The Henson Journals

Wed 27 July 1927

Volume 42, Pages 210 to 211

[210]

Wednesday, July 27th, 1927.

Another wet day. The hay–harvest which, a fortnight ago promised so well, is beginning to grow doubtful. It seems to be agreed that the fruit crops have mainly failed. A really bad harvest would place the coping stone on the Government's ill luck, & yet another factor to the calamities of Durham.

I spent the morning dustily and dolorously in trying to clear up my study before going away.

In the afternoon I went into Durham by train in order to attend the reception of the organizers of the recent effort by which a net sum of £1300 was raised for the Castle repairs. On my way to the station I fell in with Kenneth Hodgson, who showed me with much pride his report from school. It was flatterously phrased. One of the lessons which Oxford has to teach the lad is the smallness of his personal knowledge!

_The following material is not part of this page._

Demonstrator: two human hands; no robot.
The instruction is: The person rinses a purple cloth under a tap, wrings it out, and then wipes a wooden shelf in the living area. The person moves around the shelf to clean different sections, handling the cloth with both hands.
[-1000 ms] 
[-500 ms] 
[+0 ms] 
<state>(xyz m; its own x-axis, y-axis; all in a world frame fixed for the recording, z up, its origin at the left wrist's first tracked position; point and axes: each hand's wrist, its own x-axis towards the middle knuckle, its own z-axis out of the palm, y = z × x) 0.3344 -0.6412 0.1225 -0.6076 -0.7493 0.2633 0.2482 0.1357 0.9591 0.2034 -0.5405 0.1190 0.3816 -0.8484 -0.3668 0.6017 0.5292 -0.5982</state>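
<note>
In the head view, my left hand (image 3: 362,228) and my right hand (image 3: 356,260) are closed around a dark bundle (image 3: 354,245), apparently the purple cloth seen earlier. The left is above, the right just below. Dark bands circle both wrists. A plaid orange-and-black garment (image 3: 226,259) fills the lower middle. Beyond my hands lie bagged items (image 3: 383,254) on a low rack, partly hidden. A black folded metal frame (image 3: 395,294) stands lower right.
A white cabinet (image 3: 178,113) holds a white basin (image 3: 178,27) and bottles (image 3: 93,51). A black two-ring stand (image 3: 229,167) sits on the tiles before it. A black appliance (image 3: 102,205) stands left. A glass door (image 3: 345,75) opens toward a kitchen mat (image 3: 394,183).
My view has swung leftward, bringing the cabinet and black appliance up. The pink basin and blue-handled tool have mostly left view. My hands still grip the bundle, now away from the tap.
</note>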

The gathering in the Castle Hall listened to speeches by the Master, the Bishop, and the Mayor: and then were escorted round the building by Jones, the Architect. Ella picked me up at the Castle with the car: we were back in Auckland by 6.15 p.m. A considerable thunderstorm accompanied by heavy rain occurred during the afternoon, but we were under cover, and (save for the exceeding languor of the atmosphere) suffered no inconvenience. There is certainly an intimate connexion between atmosphere and morality. For today I feel capable of any wickedness!

[211]

The eighth year of my translation starts today. During the seven years of my episcopate in Durham there have been two prolonged strikes. Every test which can be applied to the diocese indicates religious decline, and we are now within sight of an actual inability to maintain the parochial system. I am personally too far removed from the prevailing currents of clerical opinion to be either popular or intelligible. In truth, I am neither: and there are signs of recalcitrancy. So many streams of resentment are running together that the total result may well become formidable. The ''Temperance'' zealots, the ''Life and Liberty'' zealots, The disciples of ''Copec'', the opponents of the Prayer Book Revision, the enthusiasts for Foreign Missions, the supporters of Church Schools – every one has his own cause for disliking a Bishop who 'cares for none of these things'. Then they miss the easy-going temper, and oleaginous compliments of my saintly predecessor, by comparison with whom I am hard, wordly and destitute of ''unction''!! And the numerous illiterates, whose expectations of being ordained have been dashed by my harsh regulations, are always at hand to make the worst of whatever discontent is stirring.